Immunotherapy Combinations Reign Supreme in Upfront Melanoma Management

Doublet immunotherapy remains the preferred first-line option for patients with melanoma regardless of BRAF mutation status; however, according to long-term findings from several key clinical and sequencing trials, administering targeted therapy alone or before and after immunotherapy may be appropriate for select patients with high disease burden, visceral crisis, or symptomatic brain metastases, according to Teresa Petrella, MD, MHSc, FRCPC.

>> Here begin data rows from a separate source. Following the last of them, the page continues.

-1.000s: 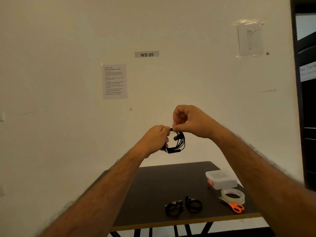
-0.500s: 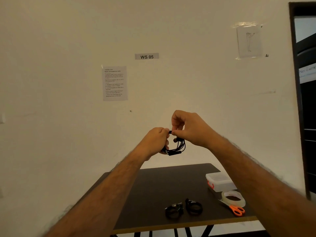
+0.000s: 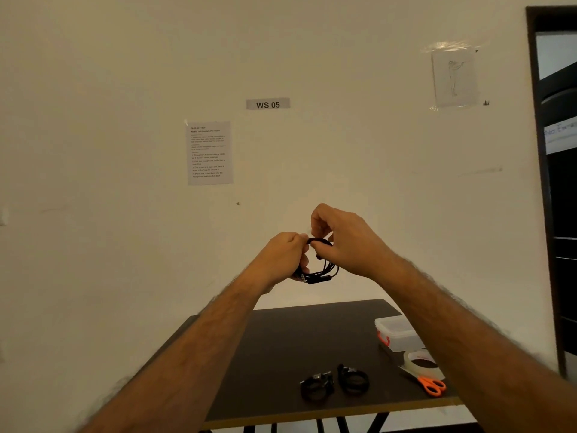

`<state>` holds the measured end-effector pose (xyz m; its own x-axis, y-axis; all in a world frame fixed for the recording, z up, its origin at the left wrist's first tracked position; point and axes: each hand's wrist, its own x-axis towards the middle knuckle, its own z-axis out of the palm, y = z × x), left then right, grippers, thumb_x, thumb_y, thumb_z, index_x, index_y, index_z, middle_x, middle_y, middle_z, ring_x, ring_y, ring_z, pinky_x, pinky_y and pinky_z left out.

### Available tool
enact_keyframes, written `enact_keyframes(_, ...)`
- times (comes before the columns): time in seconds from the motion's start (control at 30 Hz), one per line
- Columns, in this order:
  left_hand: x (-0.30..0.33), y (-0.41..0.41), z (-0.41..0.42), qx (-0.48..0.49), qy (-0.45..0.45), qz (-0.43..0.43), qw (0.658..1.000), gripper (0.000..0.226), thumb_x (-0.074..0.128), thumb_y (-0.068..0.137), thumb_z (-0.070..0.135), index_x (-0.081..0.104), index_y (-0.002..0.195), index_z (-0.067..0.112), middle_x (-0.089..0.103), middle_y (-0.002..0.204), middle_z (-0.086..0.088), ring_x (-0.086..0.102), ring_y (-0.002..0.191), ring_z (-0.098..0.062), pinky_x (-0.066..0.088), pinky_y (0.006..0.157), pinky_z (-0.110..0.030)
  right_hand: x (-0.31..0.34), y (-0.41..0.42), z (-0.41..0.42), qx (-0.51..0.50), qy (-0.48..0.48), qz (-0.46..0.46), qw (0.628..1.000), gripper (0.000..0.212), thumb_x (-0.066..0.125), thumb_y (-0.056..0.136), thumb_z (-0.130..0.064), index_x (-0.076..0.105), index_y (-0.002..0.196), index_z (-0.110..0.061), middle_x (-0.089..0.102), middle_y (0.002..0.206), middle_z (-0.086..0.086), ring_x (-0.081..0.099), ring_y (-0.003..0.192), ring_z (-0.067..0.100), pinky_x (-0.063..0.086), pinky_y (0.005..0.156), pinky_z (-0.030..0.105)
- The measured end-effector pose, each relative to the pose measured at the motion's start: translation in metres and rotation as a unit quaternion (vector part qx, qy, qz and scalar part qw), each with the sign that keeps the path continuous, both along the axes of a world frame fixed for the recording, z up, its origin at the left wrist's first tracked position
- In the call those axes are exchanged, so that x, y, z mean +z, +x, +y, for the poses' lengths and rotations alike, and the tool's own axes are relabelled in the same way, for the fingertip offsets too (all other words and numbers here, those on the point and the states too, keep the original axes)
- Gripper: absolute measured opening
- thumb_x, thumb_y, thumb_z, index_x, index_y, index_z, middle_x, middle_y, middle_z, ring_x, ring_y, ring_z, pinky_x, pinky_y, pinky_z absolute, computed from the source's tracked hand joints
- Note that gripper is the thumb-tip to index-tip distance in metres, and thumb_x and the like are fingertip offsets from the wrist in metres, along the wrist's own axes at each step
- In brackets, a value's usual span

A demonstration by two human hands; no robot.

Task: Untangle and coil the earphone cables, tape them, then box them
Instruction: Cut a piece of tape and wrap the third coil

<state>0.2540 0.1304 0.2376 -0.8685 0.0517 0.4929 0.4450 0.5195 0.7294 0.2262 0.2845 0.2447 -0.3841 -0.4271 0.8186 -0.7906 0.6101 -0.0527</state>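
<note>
Above the surface (image 3: 281, 345), left hand (image 3: 282, 256) grips the earphone coil (image 3: 321, 273); right hand (image 3: 342, 242) pinches its top, seemingly wrapping tape. Keep loops bunched, press the wrap snug.

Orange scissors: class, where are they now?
In the head view, the orange scissors lie at the table's near right corner, beside the tape roll.

A numbered workstation: wall label "WS 05" (image 3: 268, 104), instruction sheet (image 3: 209, 153).

tape roll (image 3: 420, 364): partly behind right forearm | wall notice (image 3: 209, 153): small print illegible
</note>
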Motion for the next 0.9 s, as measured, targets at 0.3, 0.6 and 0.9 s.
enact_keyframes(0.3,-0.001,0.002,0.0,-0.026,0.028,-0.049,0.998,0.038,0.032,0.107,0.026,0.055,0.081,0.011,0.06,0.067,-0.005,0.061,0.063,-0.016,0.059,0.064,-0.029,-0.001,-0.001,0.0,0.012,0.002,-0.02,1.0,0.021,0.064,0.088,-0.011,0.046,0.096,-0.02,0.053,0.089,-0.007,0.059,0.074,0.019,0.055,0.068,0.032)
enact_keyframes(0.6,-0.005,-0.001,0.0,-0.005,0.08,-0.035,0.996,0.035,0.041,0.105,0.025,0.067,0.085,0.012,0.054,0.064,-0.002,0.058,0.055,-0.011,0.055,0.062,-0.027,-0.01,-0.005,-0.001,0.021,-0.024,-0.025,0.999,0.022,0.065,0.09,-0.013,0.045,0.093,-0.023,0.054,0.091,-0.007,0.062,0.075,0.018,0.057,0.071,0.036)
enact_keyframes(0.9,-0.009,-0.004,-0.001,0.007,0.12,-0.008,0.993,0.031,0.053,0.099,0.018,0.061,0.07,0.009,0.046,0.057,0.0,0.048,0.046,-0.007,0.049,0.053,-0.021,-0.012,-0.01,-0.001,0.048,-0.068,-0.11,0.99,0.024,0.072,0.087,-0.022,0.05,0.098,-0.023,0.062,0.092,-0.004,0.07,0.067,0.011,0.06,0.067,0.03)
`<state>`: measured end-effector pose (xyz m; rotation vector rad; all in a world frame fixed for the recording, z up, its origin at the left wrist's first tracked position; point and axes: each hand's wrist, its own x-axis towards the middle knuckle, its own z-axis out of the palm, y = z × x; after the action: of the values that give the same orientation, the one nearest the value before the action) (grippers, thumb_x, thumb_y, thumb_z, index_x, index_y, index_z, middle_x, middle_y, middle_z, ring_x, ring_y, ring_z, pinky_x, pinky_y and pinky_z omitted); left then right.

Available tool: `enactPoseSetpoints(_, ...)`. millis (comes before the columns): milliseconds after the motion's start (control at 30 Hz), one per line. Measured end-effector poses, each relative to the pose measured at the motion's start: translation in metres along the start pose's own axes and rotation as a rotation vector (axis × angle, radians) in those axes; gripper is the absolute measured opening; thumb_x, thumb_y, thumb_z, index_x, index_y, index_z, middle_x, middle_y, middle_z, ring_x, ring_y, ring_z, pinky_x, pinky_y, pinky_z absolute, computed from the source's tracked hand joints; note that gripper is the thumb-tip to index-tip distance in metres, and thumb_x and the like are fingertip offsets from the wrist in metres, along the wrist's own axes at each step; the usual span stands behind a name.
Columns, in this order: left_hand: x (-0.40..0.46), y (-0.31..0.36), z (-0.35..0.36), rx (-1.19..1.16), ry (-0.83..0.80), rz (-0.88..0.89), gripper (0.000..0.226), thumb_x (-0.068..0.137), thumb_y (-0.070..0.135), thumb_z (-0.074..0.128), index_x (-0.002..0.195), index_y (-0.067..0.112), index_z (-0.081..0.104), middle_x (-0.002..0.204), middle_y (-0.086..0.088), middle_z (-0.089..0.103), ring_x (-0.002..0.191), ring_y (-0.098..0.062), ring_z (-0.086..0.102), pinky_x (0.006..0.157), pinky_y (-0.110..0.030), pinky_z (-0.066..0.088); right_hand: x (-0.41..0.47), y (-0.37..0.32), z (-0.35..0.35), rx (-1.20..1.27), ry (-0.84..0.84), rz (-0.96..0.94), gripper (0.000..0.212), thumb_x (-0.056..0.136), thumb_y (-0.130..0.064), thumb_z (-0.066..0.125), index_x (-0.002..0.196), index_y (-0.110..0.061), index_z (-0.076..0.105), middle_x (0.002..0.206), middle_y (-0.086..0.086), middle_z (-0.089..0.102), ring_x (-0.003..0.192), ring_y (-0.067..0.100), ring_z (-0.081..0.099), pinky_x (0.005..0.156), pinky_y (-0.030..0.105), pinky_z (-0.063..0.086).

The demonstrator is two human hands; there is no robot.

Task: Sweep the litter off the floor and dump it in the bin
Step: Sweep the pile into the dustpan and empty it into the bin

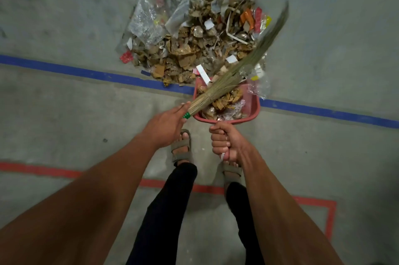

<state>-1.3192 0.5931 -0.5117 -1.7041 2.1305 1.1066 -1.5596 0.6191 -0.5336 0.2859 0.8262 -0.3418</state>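
A big heap of litter point(194, 27), made of brown leaves, paper scraps and clear plastic wrappers, lies on the grey floor ahead of me. My left hand point(166, 126) grips the green-bound end of a grass broom point(235, 66), whose blurred bristles stretch up and right over the heap's near edge. A red dustpan point(253, 109) sits on the floor at the heap's near side, holding some leaves and plastic. My right hand point(226, 144) is curled round its handle. No bin is in view.
A blue tape line point(86, 71) crosses the floor under the heap and dustpan. A red tape line point(43, 169) runs nearer to me. My feet in sandals point(181, 146) stand just behind the dustpan. Bare concrete lies left and right.
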Motion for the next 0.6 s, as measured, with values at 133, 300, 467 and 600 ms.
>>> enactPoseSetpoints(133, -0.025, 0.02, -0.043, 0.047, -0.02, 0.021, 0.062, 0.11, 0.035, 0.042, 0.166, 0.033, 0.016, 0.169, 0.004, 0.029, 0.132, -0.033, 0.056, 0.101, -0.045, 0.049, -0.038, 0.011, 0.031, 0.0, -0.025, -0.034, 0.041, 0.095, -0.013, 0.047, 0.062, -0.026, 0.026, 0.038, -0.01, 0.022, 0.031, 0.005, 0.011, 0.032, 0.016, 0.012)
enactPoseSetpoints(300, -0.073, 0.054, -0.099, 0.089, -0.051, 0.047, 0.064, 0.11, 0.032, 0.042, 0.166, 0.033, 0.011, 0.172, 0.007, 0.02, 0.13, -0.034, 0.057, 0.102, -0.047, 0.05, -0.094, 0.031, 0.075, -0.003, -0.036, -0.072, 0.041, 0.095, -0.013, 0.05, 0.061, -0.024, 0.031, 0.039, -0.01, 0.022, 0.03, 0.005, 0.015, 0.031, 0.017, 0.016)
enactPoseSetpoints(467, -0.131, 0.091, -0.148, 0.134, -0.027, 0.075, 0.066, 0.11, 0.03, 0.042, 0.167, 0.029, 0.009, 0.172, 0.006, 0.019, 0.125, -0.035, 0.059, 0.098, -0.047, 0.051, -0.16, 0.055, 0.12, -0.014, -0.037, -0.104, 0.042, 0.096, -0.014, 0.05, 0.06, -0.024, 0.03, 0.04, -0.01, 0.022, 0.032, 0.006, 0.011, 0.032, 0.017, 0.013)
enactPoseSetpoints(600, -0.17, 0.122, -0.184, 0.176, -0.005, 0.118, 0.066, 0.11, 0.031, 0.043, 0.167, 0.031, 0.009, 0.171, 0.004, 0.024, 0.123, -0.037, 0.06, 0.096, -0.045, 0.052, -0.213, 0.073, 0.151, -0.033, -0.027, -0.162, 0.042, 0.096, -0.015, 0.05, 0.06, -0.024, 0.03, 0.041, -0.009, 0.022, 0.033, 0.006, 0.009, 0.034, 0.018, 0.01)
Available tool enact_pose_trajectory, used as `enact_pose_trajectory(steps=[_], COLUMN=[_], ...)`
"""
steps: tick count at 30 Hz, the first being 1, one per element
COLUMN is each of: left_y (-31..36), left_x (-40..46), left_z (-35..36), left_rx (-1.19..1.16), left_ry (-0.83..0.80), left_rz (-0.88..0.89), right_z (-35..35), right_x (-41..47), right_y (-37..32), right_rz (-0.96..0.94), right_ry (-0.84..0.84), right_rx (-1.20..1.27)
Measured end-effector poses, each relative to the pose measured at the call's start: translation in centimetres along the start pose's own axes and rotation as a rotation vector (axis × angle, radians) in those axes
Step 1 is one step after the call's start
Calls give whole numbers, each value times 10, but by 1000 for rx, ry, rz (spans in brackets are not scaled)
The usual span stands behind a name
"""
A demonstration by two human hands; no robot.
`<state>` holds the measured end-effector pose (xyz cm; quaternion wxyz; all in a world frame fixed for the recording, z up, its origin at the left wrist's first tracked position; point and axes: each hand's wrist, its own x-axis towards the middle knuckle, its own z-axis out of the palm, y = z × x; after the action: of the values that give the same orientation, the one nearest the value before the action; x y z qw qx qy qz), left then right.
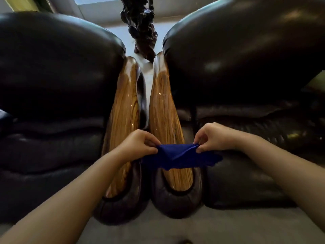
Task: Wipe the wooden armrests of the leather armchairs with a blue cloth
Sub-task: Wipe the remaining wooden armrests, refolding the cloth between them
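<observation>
Two dark leather armchairs stand side by side, the left armchair (52,76) and the right armchair (246,59). Between them run two glossy wooden armrests, the left armrest (124,103) and the right armrest (163,106). A blue cloth (177,156) is stretched across the near part of the right armrest. My left hand (139,144) pinches its left end. My right hand (213,136) pinches its right end. The cloth hides a band of the right armrest beneath it.
A dark carved wooden object (140,27) stands behind the gap between the chairs. Grey floor (175,229) lies in front of the padded arm fronts. A narrow pale gap (147,81) separates the two armrests.
</observation>
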<state>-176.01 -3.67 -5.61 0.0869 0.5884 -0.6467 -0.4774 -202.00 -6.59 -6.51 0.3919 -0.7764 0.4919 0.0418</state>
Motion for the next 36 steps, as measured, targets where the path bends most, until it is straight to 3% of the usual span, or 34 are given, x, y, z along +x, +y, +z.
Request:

In an interview with OncLive® regarding her presentation at the 21st Annual International Symposium on Melanoma and Other Cutaneous Malignancies, Petrella discusses long-term survival and sequencing data that inform frontline treatment selection between immunotherapy and targeted therapies for metastatic melanoma. This included findings from the phase 2 SECOMBIT (NCT02631447) and phase 3 DREAMseq (NCT02224781) trials, as well as long-term data from the phase 3 KEYNOTE-006 (NCT01866319), CheckMate 067 (NCT01844505) and COLUMBUS (NCT01909453) trials.

​“There have been several trials [confirming the superiority of] nivolumab [Opdivo] plus ipilimumab [Yervoy] compared with single-agent nivolumab or ipilimumab,” said Petrella in the interview. “Then we have the sequencing trials, DREAMseq and SECOMBIT, which have told us that [patients treated with] combination immunotherapy up front [have better outcomes] than if they are given targeted therapy first. Based on all those data, [immunotherapy has] become our [optimal] first-line [choice] for patients with metastatic melanoma.”

Petrella also outlined toxicities of note when selecting between checkpoint inhibitor– vs targeted therapy–based approaches. Additionally, she highlighted ongoing trials evaluating checkpoint inhibitor combinations, triplet regimens, and novel pan-RAF and brain-penetrant inhibitors in melanoma.

Petrella is a medical oncologist and affiliate scientist as part of the Evaluative Clinical Sciences platform of the Odette Cancer Research Program at Sunnybrook Research Institute, as well as an associate professor in the Department of Medicine at the University of Toronto in Canada.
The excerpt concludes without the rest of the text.